Concurrent and Proximate Cause of Loss in California 

Concurrent and Proximate Cause of Loss in California 

The First Party Claims Conference West is underway. One of California’s premier property insurance attorneys, Joel Gumbiner, is discussing the topic of causation and concurrent causation in California. 

California insurance law is unique because it has statutory law in Code 530, which sets the standard for causation: 

An insurer is liable for a loss of which a peril insured against was the proximate cause, although a peril not contemplated by the contract may have been a remote cause of the loss; but he is not liable for a loss of which the peril insured against was only a remote cause.

My research of case law construing this statute shows hundreds of cases debating whether a cause of loss is covered, but here are a few examples of California cases in the context of an all-risk insurance policy: 

Under an “all-risk” property insurance policy, it is the efficient proximate cause, i.e., the predominant cause of the loss, that determines coverage under California law. Malkin v. Federal Insurance Company, (C.D.Cal. 2022), 562 F.Supp.3d 854.  

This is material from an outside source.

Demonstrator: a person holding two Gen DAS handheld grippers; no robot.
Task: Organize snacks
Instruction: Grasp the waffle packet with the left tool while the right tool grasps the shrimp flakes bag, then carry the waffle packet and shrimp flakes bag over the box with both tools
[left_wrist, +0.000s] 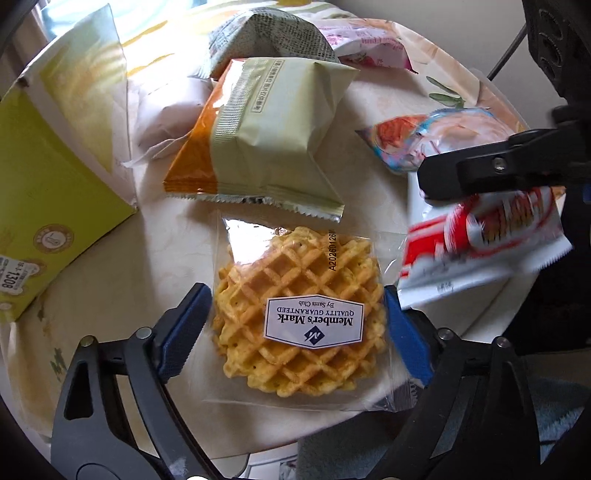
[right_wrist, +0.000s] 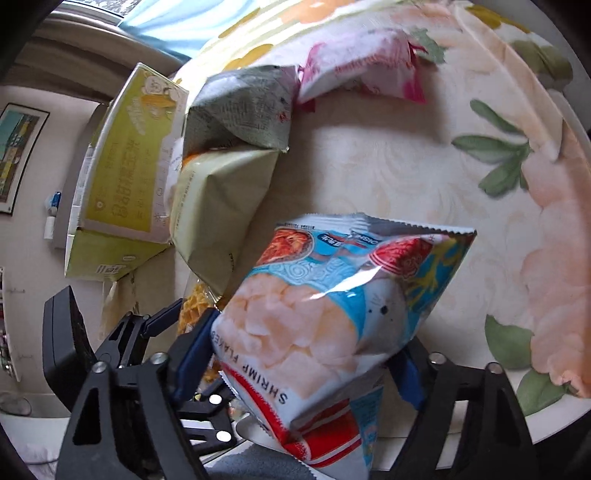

Under all-risk or open peril insurance policy for rental house, if loss was caused by a combination of covered and excluded risks, loss was covered if the most important or predominant cause was a covered risk. Vardanyan v. AMCO Ins. Co. (App. 5 Dist. 2015) 197 Cal.Rptr.3d 195, 243 Cal.App.4th 779, review denied. 

In an “all-risk” homeowners insurance policy, the policy covers all risks except those specifically excepted or excluded, whereas in a “specified-peril” policy, only those risks specifically named are covered. Freedman v. State Farm Ins. Co. (App. 2 Dist. 2009) 93 Cal.Rptr.3d 296, 173 Cal.App.4th 957, review denied.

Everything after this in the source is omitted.